Contents copyright 1997 by Thomas G. Digby, with a liberal definition of "fair use". In other words, feel free to quote excerpts elsewhere (with proper attribution), post the entire zine (verbatim, including this notice) on other boards that don't charge specifically for reading the zine, link my Web page, and so on, but if something from here forms a substantial part of something you make money from, it's only fair that I get a cut of the profits.
For more background info, details of how the mailing list works, etc., look at issue #Zero.

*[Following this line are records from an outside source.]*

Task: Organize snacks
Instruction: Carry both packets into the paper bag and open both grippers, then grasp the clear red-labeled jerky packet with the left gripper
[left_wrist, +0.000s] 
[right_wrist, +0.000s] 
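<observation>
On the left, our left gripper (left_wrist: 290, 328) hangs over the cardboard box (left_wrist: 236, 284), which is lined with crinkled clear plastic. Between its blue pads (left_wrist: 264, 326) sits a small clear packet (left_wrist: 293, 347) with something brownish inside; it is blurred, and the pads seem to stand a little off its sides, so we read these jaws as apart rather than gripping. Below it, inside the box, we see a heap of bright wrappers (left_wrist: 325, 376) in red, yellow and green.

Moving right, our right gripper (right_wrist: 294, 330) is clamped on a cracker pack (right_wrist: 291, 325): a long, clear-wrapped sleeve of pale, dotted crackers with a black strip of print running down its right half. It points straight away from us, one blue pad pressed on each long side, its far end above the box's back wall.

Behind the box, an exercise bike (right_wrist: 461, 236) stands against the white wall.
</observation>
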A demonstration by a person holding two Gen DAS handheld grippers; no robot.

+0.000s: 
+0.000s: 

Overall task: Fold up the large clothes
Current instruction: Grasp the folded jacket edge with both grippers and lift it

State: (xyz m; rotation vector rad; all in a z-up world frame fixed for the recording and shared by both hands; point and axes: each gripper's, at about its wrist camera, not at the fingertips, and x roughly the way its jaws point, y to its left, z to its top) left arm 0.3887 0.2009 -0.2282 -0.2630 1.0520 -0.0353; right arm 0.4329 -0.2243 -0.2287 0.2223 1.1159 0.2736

If you email me a reply or comment, please make clear whether or not it's for publication.
The strangest thing that ever happened to me while job-hunting took place a couple of years ago. I had pretty much exhausted the possibilities in the classifieds and in desperation was walking the streets looking for HELP WANTED signs.
I had too much gloom on my mind to really pay attention to where I was going, and presently I found myself in a strange part of town I'd never seen before. The buildings and cars and everything were all brightly colored but had a sort of unreal look about them, and things seemed to act strangely. Someone walked into an open manhole, and I could've sworn that he didn't fall in immediately but instead sort of hung there in midair for a second or so until he looked down and realized he was about to fall. And when somebody else got hit by a car, there was a big cloud of dust over everything and when it cleared there he was standing there already bandaged up and on crutches. No doctors, no ambulance, no nothing. Just Boom, and he's all bandaged up, like in cartoons or comic books.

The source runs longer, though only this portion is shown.